Georgette LACABANNE

Née Réau
Matricule 31717
🕊️ Morte en déportation
Portrait documenté de Georgette LACABANNE
Crédit non indiqué par la source
Georgette Réau naît le 20 août 1910 à Bordeaux. Fille d’un chaudronnier sur fer, elle grandit dans cette ville et fréquente l’école Cazemajor jusqu’au certificat d’études. Elle devient confectionneuse en couture, puis épouse un ouvrier tuyauteur dont le prénom n’est pas connu. Le couple s’installe à Bègles et a deux enfants, une fille de neuf ans et un garçon de dix-huit mois au moment de l’arrestation de leur mère. Sous l’Occupation, Georgette héberge des résistants. Le 7 ou le 8 juillet 1942, elle est arrêtée à son domicile alors que Jean Dancla, évadé du camp de Mérignac, s’y est réfugié. Yvonne Noutari et Marcelle Bastien sont également arrêtées. Georgette est emprisonnée au fort du Hâ, à Bordeaux. Dans l’espoir d’obtenir sa libération, son mari part travailler volontairement en Allemagne. Leurs enfants sont d’abord recueillis par leur grand-mère paternelle, puis séparés. La petite fille part chez un oncle, tandis que le garçon est confié à sa grand-mère maternelle. Leur mère ignore alors combien de temps cette séparation va durer. Le 14 octobre 1942, Georgette fait partie d’un groupe de soixante-dix détenus transférés de Bordeaux au fort de Romainville. Elle y reçoit le matricule 939. Le 22 janvier 1943, elle est envoyée à Compiègne, puis déportée deux jours plus tard avec le convoi des 31000. Elle arrive à Auschwitz le 26 janvier au soir et reçoit le matricule 31717, tatoué sur son avant-bras gauche. Le 3 février 1943, elle est photographiée selon les trois vues d’immatriculation. Cette photographie a été retrouvée, même si elle n’avait pas été identifiée par les rescapées lors des premiers travaux de mémoire.

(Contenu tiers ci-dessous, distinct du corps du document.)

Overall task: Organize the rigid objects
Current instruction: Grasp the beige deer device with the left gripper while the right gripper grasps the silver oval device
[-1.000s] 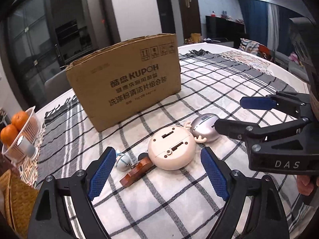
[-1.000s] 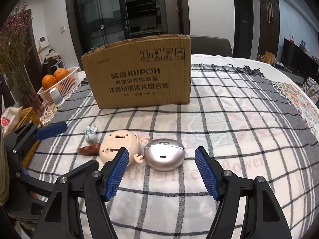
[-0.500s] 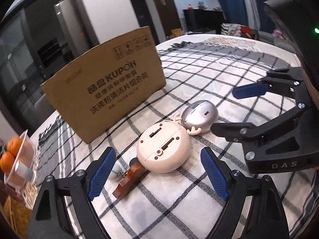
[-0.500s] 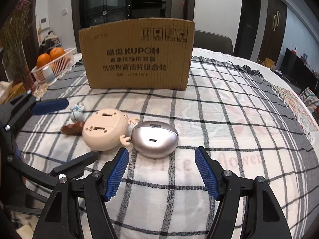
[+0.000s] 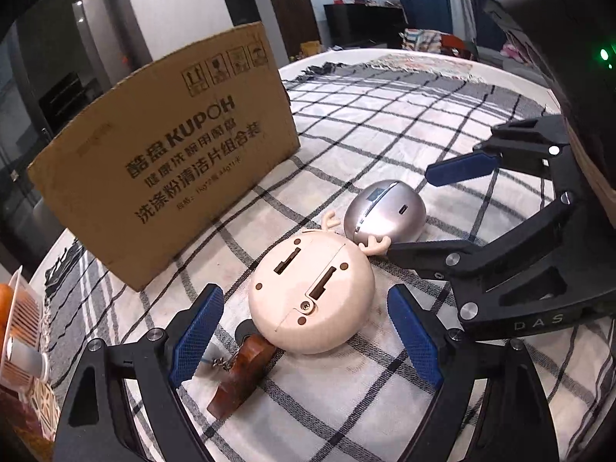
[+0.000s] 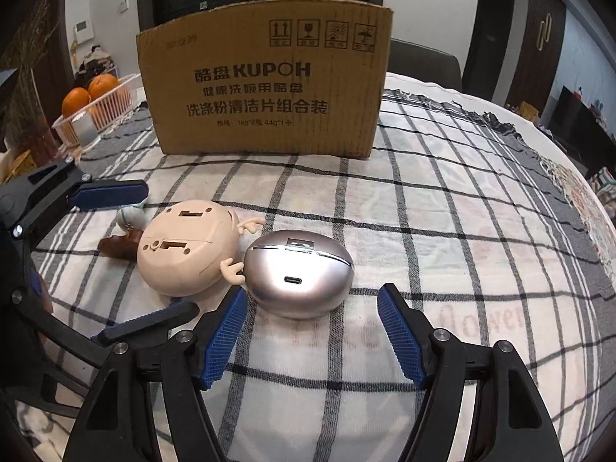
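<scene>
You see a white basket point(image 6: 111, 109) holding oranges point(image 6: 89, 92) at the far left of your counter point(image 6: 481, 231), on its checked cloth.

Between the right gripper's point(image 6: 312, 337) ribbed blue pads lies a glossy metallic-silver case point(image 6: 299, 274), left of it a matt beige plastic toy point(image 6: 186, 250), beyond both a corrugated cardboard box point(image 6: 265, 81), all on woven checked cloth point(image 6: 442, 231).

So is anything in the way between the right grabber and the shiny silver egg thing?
No. The right gripper is open, and only bare checked tablecloth lies between it and the silver case. The beige toy touches the case's left side, not its front.
</scene>
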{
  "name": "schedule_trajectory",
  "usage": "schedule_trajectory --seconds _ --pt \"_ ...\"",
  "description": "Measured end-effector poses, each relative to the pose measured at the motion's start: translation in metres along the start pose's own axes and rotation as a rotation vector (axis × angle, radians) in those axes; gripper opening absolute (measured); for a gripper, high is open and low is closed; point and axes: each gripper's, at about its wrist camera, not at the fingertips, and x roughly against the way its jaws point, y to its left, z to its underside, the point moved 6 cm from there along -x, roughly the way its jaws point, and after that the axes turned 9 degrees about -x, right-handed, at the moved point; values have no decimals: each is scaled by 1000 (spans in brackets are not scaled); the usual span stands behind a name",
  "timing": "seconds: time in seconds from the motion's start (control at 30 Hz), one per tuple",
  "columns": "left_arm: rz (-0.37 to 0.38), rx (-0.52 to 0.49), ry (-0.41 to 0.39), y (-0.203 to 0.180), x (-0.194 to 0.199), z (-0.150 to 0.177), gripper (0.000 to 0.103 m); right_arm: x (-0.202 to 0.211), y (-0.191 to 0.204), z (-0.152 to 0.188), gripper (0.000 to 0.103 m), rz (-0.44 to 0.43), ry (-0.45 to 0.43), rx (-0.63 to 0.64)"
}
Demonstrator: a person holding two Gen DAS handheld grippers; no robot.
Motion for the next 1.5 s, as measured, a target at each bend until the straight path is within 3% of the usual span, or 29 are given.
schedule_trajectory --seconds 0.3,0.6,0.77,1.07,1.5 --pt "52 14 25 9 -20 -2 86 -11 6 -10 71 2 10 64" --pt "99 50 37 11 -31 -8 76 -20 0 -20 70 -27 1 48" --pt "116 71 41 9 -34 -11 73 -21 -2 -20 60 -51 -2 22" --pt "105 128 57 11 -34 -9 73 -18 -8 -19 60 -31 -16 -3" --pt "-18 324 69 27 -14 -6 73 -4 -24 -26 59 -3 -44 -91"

Après la quarantaine, Georgette est enfermée dans un block surpeuplé et soumise aux conditions meurtrières du camp. Elle meurt à Birkenau le 8 mars 1943, à l’âge de trente-deux ans. Son mari est informé de sa mort par la mairie de Bègles. Georgette n’était pas seulement le matricule 31717. Elle était une couturière, une épouse et surtout une mère de deux jeunes enfants qu’elle avait voulu protéger en ouvrant sa porte à ceux qui étaient pourchassés. Sa fille et son petit garçon durent grandir séparés, avec pour dernier souvenir une mère partie un jour de juillet et qui ne revint jamais.